EXERCISE: All pictures are to be omitted while the lines starting at the line with "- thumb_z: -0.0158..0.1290" and ending at the line with "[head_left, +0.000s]" in the material below are retyped exactly, both ends included.

EXTRACTED INFORMATION:

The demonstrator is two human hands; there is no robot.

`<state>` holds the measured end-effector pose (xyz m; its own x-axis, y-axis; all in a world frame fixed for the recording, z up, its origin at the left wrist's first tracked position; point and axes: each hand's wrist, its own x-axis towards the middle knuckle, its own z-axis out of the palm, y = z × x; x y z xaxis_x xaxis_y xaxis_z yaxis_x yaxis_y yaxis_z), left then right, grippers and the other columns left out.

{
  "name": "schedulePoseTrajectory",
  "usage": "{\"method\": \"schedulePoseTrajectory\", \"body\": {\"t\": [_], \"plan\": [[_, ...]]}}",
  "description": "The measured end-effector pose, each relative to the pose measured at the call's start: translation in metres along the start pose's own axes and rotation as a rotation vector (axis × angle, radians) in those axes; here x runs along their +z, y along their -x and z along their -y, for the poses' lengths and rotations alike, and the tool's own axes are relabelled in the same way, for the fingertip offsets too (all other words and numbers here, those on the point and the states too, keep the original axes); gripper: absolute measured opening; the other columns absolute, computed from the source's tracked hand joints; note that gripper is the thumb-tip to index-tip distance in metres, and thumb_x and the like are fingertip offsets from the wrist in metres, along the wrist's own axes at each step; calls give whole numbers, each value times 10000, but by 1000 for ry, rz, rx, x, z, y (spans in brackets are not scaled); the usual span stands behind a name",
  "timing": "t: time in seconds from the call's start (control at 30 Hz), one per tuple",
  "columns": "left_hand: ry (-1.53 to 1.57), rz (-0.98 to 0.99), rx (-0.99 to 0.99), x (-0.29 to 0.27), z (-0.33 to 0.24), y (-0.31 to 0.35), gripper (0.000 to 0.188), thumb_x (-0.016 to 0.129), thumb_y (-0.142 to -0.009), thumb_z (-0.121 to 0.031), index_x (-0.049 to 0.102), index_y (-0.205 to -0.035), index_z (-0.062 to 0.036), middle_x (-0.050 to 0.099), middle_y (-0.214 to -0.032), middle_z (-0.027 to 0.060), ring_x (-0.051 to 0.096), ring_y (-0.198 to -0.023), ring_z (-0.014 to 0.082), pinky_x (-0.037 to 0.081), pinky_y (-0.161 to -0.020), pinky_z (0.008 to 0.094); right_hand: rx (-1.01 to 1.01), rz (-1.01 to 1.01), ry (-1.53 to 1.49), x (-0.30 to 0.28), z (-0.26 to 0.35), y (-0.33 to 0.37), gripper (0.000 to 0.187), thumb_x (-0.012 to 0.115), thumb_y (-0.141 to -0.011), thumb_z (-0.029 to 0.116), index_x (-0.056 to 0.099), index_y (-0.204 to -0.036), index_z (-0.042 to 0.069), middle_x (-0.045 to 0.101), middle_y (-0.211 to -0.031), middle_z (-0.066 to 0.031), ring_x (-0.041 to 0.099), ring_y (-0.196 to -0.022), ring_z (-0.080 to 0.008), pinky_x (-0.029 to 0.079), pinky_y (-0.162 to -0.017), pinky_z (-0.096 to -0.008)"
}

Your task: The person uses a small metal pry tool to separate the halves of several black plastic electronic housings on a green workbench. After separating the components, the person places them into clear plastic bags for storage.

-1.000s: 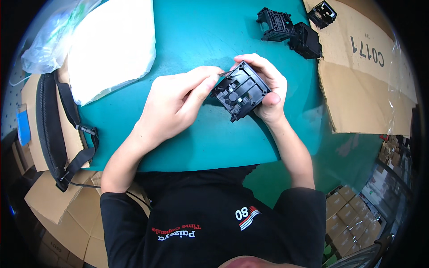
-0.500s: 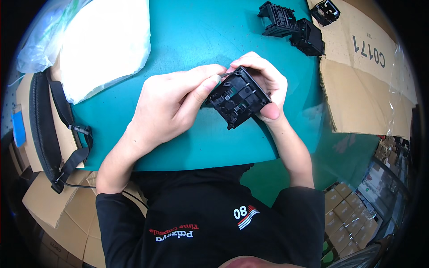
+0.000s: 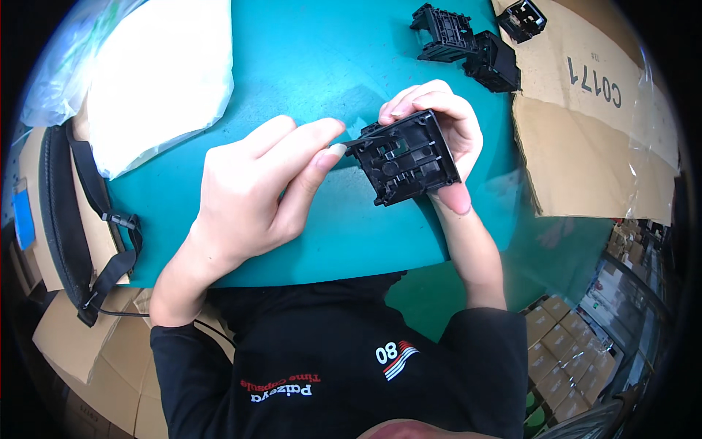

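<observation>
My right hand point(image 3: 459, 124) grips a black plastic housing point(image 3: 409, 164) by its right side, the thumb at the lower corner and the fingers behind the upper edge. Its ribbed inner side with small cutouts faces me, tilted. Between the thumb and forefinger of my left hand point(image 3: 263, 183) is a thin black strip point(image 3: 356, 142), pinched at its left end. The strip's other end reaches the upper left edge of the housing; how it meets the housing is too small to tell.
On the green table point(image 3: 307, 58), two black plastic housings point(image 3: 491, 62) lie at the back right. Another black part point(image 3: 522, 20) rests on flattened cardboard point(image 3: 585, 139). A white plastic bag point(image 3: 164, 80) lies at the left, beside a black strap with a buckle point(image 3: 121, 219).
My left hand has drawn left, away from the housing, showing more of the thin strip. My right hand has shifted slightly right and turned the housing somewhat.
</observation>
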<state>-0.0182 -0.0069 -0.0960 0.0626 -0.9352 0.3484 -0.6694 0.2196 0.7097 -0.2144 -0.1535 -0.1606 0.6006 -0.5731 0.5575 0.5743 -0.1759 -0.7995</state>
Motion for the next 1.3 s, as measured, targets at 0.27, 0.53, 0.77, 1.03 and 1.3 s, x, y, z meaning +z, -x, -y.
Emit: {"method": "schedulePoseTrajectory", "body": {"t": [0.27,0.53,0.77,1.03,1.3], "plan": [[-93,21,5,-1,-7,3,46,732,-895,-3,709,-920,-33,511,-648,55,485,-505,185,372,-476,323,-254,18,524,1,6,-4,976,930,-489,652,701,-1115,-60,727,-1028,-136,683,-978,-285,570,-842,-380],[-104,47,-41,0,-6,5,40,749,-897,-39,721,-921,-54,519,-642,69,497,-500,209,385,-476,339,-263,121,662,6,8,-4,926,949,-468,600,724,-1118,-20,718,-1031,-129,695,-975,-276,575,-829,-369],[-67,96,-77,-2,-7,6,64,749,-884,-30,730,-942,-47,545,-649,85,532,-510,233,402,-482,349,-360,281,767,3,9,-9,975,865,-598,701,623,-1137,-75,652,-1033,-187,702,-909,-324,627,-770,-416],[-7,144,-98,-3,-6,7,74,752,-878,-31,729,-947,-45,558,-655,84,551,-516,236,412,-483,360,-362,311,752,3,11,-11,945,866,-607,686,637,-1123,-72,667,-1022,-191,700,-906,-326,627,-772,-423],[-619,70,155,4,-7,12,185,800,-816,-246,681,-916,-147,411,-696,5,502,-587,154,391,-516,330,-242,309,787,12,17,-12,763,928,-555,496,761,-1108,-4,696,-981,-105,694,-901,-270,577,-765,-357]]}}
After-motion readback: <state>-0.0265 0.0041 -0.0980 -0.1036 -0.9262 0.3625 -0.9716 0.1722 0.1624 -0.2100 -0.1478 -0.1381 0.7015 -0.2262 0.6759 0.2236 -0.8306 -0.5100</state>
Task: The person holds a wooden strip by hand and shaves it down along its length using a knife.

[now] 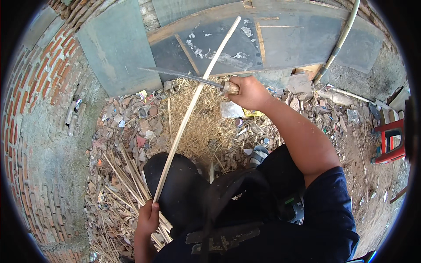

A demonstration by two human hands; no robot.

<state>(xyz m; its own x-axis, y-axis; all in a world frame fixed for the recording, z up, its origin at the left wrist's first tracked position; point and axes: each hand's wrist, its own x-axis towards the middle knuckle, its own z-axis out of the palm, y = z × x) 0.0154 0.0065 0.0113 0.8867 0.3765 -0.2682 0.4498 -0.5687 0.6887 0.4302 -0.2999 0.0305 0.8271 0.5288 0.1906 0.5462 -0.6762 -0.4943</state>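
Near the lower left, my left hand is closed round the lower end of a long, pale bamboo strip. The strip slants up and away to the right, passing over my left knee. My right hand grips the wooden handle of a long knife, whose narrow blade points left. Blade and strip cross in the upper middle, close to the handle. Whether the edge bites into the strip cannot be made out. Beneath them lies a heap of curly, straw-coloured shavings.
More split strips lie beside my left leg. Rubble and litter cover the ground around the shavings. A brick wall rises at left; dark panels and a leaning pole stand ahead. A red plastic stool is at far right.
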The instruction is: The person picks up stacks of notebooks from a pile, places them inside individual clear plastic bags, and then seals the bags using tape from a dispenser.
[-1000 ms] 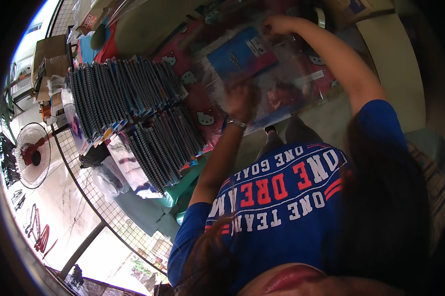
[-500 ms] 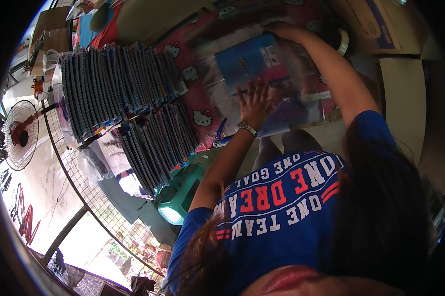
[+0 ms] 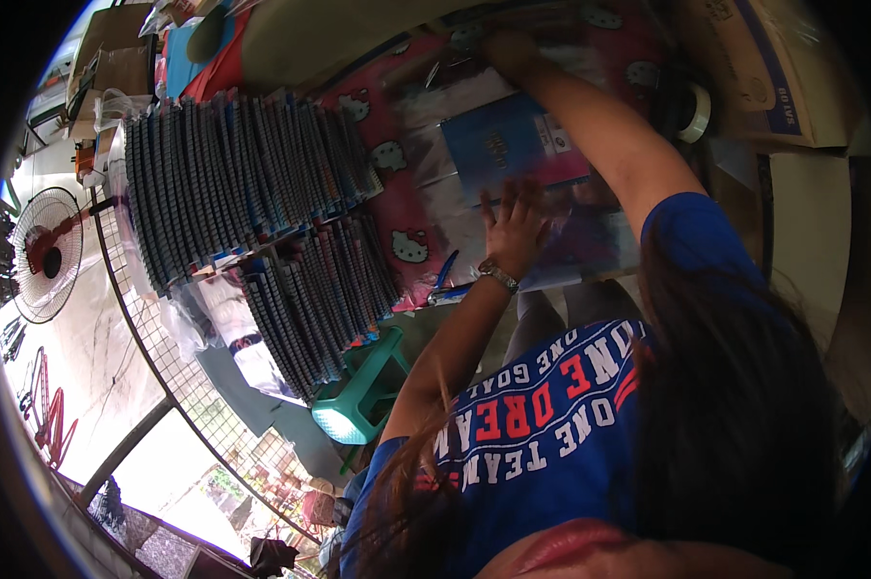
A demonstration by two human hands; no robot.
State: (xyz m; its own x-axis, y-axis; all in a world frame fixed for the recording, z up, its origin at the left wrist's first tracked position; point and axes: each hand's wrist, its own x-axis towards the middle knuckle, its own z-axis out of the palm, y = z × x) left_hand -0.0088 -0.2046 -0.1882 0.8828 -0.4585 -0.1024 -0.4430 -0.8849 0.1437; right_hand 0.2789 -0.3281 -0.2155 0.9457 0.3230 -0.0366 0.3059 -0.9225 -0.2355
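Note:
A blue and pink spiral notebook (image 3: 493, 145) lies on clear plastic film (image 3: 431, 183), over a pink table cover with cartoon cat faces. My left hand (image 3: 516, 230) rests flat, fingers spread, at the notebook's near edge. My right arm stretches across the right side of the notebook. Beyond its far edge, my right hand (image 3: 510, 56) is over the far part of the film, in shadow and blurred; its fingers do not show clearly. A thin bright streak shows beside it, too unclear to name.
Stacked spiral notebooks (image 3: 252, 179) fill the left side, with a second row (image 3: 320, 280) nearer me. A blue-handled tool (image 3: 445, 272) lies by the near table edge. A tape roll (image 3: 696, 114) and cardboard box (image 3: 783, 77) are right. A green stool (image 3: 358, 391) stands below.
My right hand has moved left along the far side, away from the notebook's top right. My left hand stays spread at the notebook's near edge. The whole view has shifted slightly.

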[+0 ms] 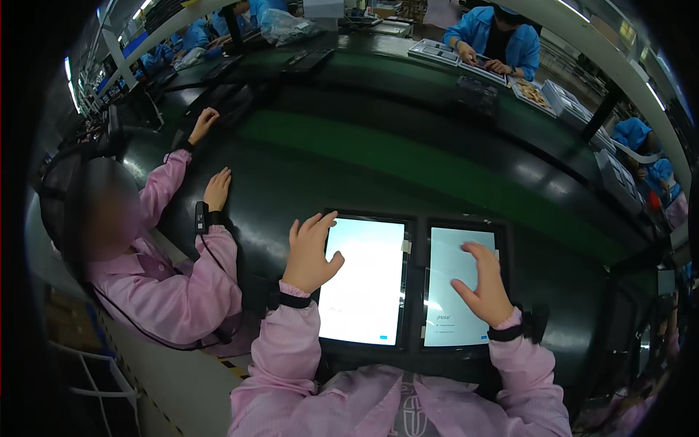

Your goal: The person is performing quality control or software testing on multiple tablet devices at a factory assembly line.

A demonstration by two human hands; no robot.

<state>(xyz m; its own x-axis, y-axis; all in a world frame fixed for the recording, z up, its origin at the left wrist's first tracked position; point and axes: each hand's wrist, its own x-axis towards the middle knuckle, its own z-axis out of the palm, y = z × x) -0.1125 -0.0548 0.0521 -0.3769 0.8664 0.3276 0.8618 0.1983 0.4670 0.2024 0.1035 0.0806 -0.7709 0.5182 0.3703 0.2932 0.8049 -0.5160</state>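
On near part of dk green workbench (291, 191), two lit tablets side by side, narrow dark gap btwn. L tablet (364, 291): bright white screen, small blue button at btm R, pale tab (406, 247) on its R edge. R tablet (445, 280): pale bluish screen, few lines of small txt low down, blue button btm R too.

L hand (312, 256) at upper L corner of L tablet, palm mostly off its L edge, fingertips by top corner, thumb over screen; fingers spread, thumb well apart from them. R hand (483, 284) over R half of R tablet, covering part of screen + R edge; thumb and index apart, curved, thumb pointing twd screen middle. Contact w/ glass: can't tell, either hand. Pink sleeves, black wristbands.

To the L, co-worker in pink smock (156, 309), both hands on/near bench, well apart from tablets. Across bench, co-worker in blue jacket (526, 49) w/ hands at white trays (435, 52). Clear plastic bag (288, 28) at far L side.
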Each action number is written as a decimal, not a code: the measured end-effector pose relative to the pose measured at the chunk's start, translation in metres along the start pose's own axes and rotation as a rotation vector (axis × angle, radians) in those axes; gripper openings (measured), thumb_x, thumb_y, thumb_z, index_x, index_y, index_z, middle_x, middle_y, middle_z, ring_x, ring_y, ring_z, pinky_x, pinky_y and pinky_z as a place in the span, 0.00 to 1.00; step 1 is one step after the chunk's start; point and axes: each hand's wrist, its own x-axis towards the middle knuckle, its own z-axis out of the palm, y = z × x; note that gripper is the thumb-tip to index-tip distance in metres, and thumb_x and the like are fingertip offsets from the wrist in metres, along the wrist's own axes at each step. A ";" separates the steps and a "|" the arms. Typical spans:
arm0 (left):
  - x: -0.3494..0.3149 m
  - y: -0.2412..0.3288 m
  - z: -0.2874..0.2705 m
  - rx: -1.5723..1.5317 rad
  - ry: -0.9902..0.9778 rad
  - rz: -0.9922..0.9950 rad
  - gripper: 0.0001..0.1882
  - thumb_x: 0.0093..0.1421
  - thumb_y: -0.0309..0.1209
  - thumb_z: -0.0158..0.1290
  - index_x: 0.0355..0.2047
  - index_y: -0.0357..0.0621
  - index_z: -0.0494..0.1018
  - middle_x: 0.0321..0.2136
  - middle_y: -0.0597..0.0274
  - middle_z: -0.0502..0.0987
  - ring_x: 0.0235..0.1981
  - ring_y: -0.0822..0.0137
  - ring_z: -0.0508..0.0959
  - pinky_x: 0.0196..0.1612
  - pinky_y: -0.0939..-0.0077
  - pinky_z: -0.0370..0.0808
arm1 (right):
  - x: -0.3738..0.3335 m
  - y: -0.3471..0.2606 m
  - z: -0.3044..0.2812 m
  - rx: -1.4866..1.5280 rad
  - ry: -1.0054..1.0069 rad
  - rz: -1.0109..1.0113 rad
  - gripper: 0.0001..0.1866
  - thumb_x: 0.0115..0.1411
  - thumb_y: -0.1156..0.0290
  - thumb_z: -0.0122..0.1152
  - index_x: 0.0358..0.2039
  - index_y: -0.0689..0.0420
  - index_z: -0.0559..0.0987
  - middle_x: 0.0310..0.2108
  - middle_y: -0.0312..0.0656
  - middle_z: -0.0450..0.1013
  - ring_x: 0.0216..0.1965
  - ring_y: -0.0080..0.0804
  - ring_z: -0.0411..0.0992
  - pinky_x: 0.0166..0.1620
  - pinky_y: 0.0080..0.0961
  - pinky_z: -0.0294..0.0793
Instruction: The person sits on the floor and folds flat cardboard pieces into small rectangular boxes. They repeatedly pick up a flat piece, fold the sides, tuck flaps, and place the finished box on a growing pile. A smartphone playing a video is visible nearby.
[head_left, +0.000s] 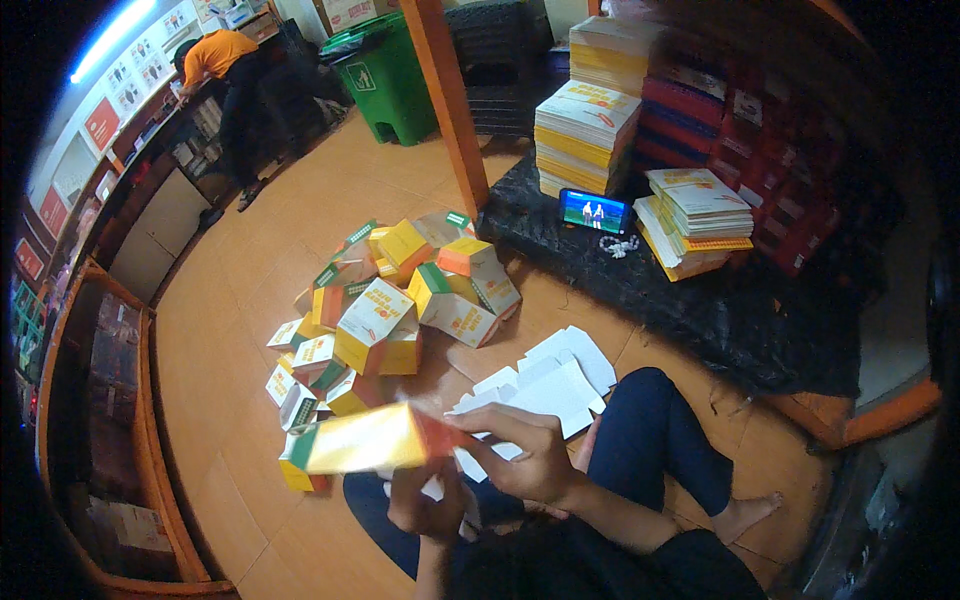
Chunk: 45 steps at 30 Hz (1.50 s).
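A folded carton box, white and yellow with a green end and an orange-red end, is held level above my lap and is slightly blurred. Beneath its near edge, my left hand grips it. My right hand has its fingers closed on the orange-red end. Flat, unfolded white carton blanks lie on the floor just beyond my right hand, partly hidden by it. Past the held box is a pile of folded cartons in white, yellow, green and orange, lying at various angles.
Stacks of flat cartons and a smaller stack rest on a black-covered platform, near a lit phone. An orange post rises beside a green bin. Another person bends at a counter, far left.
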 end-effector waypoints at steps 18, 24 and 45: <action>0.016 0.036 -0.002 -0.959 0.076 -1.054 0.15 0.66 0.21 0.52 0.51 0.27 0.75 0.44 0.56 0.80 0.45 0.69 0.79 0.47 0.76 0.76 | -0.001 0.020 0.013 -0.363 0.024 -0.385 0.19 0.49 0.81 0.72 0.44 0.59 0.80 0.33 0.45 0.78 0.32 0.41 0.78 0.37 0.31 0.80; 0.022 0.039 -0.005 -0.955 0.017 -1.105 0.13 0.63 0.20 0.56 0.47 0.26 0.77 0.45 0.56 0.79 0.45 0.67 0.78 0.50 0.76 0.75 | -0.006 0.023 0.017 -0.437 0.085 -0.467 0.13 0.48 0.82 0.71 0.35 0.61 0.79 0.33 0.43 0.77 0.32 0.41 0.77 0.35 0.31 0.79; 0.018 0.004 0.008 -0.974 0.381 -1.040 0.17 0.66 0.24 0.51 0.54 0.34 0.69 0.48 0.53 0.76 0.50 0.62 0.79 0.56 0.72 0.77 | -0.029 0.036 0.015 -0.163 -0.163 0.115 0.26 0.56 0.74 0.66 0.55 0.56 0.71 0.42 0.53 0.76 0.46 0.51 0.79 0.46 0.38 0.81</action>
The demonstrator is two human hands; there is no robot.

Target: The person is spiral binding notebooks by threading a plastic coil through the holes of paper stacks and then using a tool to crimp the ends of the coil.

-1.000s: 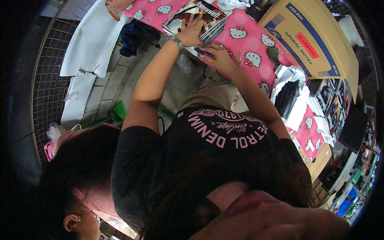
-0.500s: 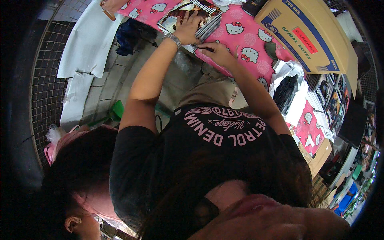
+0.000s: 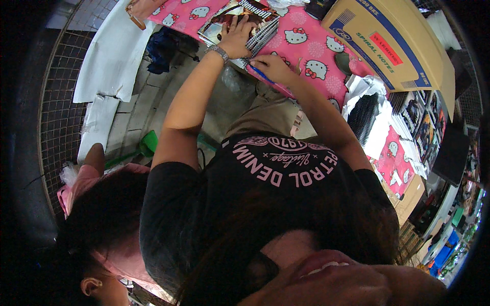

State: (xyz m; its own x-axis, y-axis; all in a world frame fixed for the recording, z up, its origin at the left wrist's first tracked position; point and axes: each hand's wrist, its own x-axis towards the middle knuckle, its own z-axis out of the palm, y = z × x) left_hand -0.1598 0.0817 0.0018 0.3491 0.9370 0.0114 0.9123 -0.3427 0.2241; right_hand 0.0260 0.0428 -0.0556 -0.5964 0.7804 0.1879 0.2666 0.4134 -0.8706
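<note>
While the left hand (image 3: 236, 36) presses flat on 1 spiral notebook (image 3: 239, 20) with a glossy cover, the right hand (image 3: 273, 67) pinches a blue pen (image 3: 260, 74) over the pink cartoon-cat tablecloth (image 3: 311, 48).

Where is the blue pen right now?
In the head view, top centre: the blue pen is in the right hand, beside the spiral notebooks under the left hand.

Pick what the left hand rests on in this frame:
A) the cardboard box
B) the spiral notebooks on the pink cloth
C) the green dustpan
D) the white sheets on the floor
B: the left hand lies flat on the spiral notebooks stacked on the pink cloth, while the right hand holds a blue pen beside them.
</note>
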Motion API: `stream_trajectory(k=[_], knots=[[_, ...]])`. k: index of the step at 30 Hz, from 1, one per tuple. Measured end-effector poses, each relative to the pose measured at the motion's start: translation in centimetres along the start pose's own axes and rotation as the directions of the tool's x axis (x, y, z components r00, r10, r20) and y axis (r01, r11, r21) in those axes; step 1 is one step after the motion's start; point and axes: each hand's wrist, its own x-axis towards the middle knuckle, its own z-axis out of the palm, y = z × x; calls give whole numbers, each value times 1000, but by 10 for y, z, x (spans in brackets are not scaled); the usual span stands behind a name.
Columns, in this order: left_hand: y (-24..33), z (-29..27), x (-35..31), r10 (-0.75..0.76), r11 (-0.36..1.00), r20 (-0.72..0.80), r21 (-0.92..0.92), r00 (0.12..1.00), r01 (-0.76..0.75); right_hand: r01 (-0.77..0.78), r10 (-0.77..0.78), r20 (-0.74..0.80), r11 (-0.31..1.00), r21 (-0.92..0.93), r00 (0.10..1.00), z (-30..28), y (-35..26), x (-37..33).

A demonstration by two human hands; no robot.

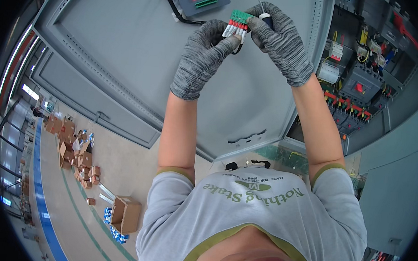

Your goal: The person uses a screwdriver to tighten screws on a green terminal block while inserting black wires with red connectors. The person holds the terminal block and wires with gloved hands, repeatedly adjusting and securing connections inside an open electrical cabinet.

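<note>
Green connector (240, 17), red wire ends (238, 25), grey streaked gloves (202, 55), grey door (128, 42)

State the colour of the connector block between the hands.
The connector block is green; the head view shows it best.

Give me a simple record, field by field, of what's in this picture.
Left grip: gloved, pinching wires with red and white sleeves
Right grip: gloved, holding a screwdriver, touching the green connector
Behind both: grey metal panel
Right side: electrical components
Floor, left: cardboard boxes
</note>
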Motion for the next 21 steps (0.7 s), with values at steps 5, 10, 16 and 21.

REPLY TO THE EXERCISE:
  - thumb_z: -0.0158..0.1290
  - index_x: 0.0355..0.2047
  - index_y: -0.0357..0.0621
  - index_z: -0.0494..0.1018
  - middle_x: 0.0321..0.2136
  - middle_y: -0.0597..0.0274
  - middle_z: -0.0502..0.0987
  - ring_x: 0.0235..0.1981
  - ring_y: -0.0822..0.0137
  - ring_z: -0.0508..0.0959
  - pinky_x: 0.0196..0.1612
  - pinky_y: -0.0939..-0.0077
  - pinky_z: -0.0370..0.0808
arm1 (right):
  - x: -0.3738..0.3335 m
  - y: -0.3471..0.2606 m
  - z: -0.3044..0.2812 m
  - rx: -1.4866..1.5280 rad
  - ry: -1.0054..1.0069 rad
  - rz: -1.0109..1.0113 rad
  - gripper: 0.0001..0.1866
  - thumb_x: 0.0115..0.1411
  - thumb_y: -0.1156..0.0290
  - thumb_z: -0.0122..0.1152
  - index_x: 0.0358..0.2039
  - index_y: -0.0689..0.0420
  - index_z: -0.0559..0.0987
  - middle_x: 0.0310..0.2108
  - middle_y: -0.0312..0.0656
  - middle_z: -0.0450..0.1013
  - ring_x: 0.0216..0.1965
  - ring_y: -0.0080..0.0804
  - ring_z: -0.0411..0.0992
  - pinky_x: 0.0166..0.1620
  - pinky_y: 0.0080..0.0961
  - pinky_z: -0.0294..0.0793
Instruction: The person sits on the floor and folds flat cardboard pieces into small rectangular boxes. They repeatedly pick up a flat piece, fold the sides, tuck flaps, and place the finished box on a growing pile. A smartphone playing a video is visible nearby.
[head_left, +0.000s] 

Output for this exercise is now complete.